Bombus (Alpinobombus) hyperboreus Schönherr, 1809
Bombus (Alpinobombus) polaris Curtis, 1835
Bombus (Bombias) nevadensis Cresson, 1874
Bombus (Bombus) terricola Kirby, 1837 (as occidentalis)
Bombus (Cullumanobombus) rufocinctus Cresson, 1863
Bombus (Fervidobombus) fervidus (Fabricius, 1798) (as californicus)
Bombus (Psithyrus) fernaldae (Franklin, 1911)
Bombus (Psithyrus) insularis (Smith, 1861)
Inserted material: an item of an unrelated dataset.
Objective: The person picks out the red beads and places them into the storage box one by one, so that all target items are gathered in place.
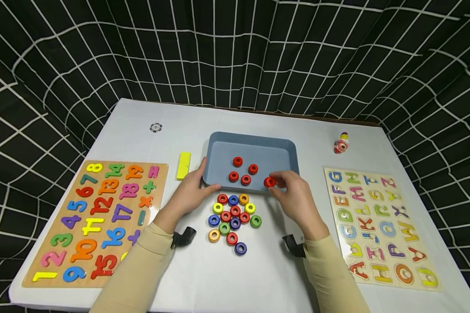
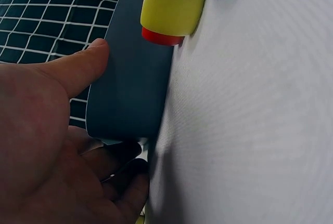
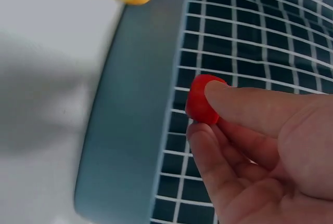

Bombus (Psithyrus) suckleyi Green, 1860
Bombus (Pyrobombus) bifarius Cresson, 1878
Bombus (Pyrobombus) flavifrons Cresson, 1863
Bombus (Pyrobombus) frigidus Smith, 1854
Bombus (Pyrobombus) huntii Greene, 1860
Bombus (Pyrobombus) lapponicus (Fabricius, 1793) (as sylvicola)
Bombus (Pyrobombus) melanopygus Nylander, 1848
Bombus (Pyrobombus) mixtus Cresson, 1878
Bombus (Pyrobombus) ternarius Say, 1837
Bombus (Pyrobombus) vagans Smith, 1854
Bombus (Subterraneobombus) appositus Cresson, 1878
(Karg, 1985; Richards, 1976; Richards and Richards, 1976)
Eurasia (only bumblebee hosts are listed):
Bombus (Bombus) albocinctus Smith
Bombus (Bombus) florilegus Panfilov, 1956
Bombus (Bombus) terrestris (Linnaeus, 1758)
Bombus (Megabombus) tichenkoi (Skorikov, 1925)
Bombus (Melanobombus) lapidarius (Linnaeus, 1758)
Bombus (Thoracobombus) pascuorum (Scopoli, 1763) (as agrorum (F.))
(Hyatt, 1980; Klimov, 1998; Micherdzinski, 1969)
Distribution (show map). USA (first record): Alaska, Wyoming, Ohio; Canada: Alberta, Northwest Territories; Greenland; British Isles; Sweden; Germany; Netherlands (type locality); Switzerland; former Czechoslovakia; Russia: Moskovskaya Oblast', Western and Eastern Siberia, Kuril Islands; Turkmenistan; China: Qinghai Prov. (Hyatt, 1980; Gu et al., 1987; Klimov, 1998; Micherdzinski, 1969; Richards, 1976; Richards and Richards, 1976; Tichomirov, 1977).
Biology. This species was originally described from a nest of the common mole, Talpa europea L., 1758 in the Netherlands. Numerous subsequent records indicate that this species is actually associated with different species of Bombus (Hyatt, 1980). The biology of Parsitellus talparum (=Parasitus favus) was studied by Richards and Richards (1976). In a bee nest, several generations of mites can be accomplished in a single season. Males copulate with females several times. Female lays 0-1 eggs in laboratory settings. Larvae hatch in 5 days and molt into protonymphs in six days. Protonymphs constantly die in cultures. The deutonymphs captured from bumblebee nests were able to survive longer in culture than any other developmental stages. Usually the sex ratio is biased toward females. The feeding preferences are not known, although feeding on nidicolous microarthropods is possible. Deutonymphs and females were observed to be cannibalistic. Deutonymphs usually attach themselves to hairs of metasoma and propodeum using their chelicerae. If their numbers are great, they will also crowd around the neck. Usually the mites occur on queens before the bee starts to rearrange nesting material in a prospective nest, and more rarely on workers or males. The number of deutonymphs increases with queen production. The highest number of Parasitus deutonymphs on a single bee queen can be up to 210, but usually they are less numerous. The mites are easily excited, and if disturbed will run over the entire body, but seldom leave the bee.